Depois de ouvir ofensas homofóbicas de Rajon Rondo, armador do Sacramento Kings, durante a derrota do time da Califórnia por 114 a 97, na quinta-feira da semana passada, o árbitro Bill Kennedy foi personagem de um caso que mostra que a NBA caminha para ser uma das ligas esportivas mais inclusivas do mundo. Em entrevista ao Yahoo! Sports, o juiz contou que é homossexual.

Kennedy fez a revelação depois de ter expulsado Rondo, que tem status de astro desde sua ascensão no Boston Celtics. Ganhou apoio da liga, que suspendeu o armador, e de dirigentes e treinadores de equipes, que o apoiaram ao longo da semana.

Engana-se quem acha que o caso de Kennedy é algo isolado na NBA. O ex-pivô Jason Collins, que se aposentou ao fim da última temporada, tornou-se, em abril de 2013, o primeiro jogador das grandes ligas americanas a revelar sua homossexualidade.

Não é só em relação à opção sexual que a NBA mostra seu potencial de inclusão.
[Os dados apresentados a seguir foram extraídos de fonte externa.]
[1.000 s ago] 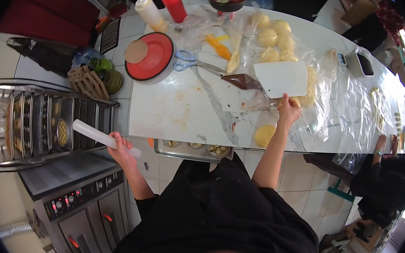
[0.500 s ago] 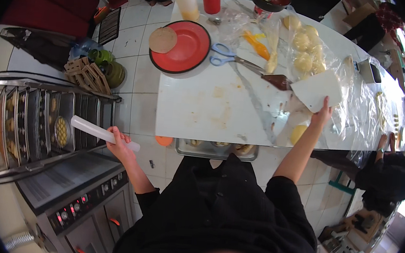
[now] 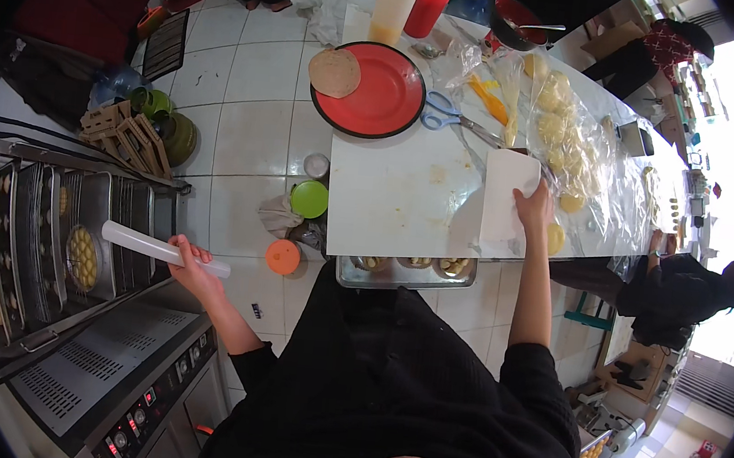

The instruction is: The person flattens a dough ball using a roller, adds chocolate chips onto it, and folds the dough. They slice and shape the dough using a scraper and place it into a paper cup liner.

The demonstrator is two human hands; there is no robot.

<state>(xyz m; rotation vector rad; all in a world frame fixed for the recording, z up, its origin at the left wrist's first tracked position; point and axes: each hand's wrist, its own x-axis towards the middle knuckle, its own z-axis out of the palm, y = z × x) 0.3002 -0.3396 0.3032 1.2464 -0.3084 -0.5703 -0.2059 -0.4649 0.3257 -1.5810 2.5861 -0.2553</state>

Dois times da liga já têm, por exemplo, mulheres trabalhando em comissões técnicas. A pioneira foi Becky Hammon, campeã da Summer League de Las Vegas como técnica do San Antonio Spurs neste ano. Depois dela, Nancy Lieberman foi contratada pelo Sacramento Kings.

A NBA também costuma ter negros como treinadores principais, algo raro, por exemplo, no mundo de futebol. Atualmente, são sete entre os 30 empregados na liga, ou 36 entre os últimos 96 contratados. Além disso, recentemente, os donos de Los Angeles Clippers e Atlanta Hawks foram obrigados a venderem suas franquias após comentários racistas.

O ambiente criado permite até que os jogadores pensem em propor a retirada maconha da lista de substâncias proibidas.

Claro que ainda é muito pouco quando comparamos esta realidade ao mundo que consideramos ser ideal, já que estamos falando de pioneiros em um universo tradicionalmente preconceituoso e conservador. Mas a NBA começa a dar sinais que o esporte pode, sim, ser como deve: democrático e inclusivo.